Käufern chinesischer BEVs ist allerdings digitale Hightech wichtig, weniger Fahrvergnügen. Keine überraschende Erkenntnis, wenn man die Verkehrssituation in den chinesischen Metropolen kennt. Dort sind gut funktionierende Assistenzsysteme, kurzweiliges Infotainment und autonome Fahrfunktionen weit wichtiger als präzise und rückmeldungsfreudige Lenkungen und neutral bis leicht übersteuernd ausgelegte Fahrwerke. Hier haben die deutschen Hersteller zwar zweifellos die Nase vorn, nur schwindet die Bedeutung dieser Tugenden in China schnell.

Autos für China brauchen eigene Produktsubstanz

Berylls Studie zeigt deutlich, wie sehr sich die chinesischen Kunden von Käufergruppen in anderen Regionen der Welt unterscheiden. Darum müssten die Chinesen anders behandelt werden und Produkte, die in China erfolgreich sein sollen, eine andere Produktsubstanz aufweisen als Fahrzeuge für Europa oder die USA. Hersteller seien gut beraten, große Anstrengungen auf autonome Fahrfunktionen zu legen und umfangreiche Assistenz- sowie Smart-Cockpit-Systeme für ihr chinesisches Modellportfolio anzubieten.

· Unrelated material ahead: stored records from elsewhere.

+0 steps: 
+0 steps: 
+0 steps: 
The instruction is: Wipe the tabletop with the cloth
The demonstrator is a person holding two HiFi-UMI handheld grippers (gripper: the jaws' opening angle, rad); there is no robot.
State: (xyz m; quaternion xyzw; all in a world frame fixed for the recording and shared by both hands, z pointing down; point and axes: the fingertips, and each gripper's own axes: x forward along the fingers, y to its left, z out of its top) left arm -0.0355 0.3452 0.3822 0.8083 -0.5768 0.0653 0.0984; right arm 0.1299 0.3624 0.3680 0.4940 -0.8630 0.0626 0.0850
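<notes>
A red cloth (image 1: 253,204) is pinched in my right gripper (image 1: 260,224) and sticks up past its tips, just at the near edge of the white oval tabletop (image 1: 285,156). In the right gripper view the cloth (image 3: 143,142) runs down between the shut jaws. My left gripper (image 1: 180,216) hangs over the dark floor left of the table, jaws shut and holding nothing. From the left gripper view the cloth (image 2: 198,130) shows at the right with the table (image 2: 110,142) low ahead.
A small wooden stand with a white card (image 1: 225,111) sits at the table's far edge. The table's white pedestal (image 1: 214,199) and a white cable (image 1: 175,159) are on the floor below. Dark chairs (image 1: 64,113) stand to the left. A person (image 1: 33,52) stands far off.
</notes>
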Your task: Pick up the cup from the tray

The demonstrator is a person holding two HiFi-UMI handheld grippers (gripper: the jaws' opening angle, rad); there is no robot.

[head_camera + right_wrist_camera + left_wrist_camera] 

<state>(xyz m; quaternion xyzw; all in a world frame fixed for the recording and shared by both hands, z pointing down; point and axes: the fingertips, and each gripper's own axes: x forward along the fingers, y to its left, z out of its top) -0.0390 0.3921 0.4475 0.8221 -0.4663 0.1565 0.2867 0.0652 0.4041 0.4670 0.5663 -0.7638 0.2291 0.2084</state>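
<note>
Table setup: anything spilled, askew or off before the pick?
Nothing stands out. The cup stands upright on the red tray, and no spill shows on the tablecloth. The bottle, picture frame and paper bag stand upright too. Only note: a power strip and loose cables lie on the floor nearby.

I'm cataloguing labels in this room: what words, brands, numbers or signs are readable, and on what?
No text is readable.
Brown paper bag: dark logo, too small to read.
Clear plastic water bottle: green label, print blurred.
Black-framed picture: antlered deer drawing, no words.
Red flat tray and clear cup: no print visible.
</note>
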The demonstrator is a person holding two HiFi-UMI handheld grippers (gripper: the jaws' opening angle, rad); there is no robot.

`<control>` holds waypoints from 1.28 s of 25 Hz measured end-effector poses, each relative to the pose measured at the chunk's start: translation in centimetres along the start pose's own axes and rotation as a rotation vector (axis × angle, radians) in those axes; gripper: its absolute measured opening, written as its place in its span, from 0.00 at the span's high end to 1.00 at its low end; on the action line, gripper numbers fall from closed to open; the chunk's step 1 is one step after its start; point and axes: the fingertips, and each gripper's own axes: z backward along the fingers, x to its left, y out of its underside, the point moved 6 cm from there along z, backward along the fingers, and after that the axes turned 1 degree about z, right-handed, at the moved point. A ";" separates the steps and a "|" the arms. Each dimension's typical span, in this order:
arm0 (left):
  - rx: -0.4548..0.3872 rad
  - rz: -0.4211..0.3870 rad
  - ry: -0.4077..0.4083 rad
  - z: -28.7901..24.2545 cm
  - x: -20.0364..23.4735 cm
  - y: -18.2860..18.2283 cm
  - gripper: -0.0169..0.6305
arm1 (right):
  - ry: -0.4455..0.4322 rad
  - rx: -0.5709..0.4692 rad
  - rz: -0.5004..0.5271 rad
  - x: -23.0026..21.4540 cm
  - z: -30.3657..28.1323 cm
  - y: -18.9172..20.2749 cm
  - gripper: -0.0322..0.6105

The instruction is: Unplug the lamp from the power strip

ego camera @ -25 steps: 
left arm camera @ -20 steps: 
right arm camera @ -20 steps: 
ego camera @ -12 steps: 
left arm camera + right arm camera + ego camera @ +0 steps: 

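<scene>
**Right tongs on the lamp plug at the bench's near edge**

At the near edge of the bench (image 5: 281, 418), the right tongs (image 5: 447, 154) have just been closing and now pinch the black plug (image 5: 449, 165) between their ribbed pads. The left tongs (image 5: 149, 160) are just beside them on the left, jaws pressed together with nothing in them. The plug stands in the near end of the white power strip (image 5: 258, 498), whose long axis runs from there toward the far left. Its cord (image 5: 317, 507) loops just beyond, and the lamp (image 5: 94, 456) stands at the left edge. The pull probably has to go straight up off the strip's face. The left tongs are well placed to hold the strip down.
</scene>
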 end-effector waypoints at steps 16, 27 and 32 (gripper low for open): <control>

Technik allein ist aber kein Garant für den Erfolg. Denn die Hersteller müssen außerdem ihr Marketing auf die chinesischen Kunden zuschneiden, die Fans ihrer Marken aktivieren und zu Botschaftern machen. Das haben die New Premiums längst verstanden und dominieren den BEV-Markt mit einem Anteil von 80 Prozent. Allein Tesla ist als ausländischer Hersteller unter den zehn erfolgreichsten E-Auto-Anbietern in China zu finden, die deutschen Marken spielen hier keine Rolle. Das Zeitfenster für Gegenmaßnahmen ist klein. Wollen die Entscheider in Ingolstadt, München, Sindelfingen und Zuffenhausen den alten Erfolg zurück, müssen sie laut Studie jetzt handeln.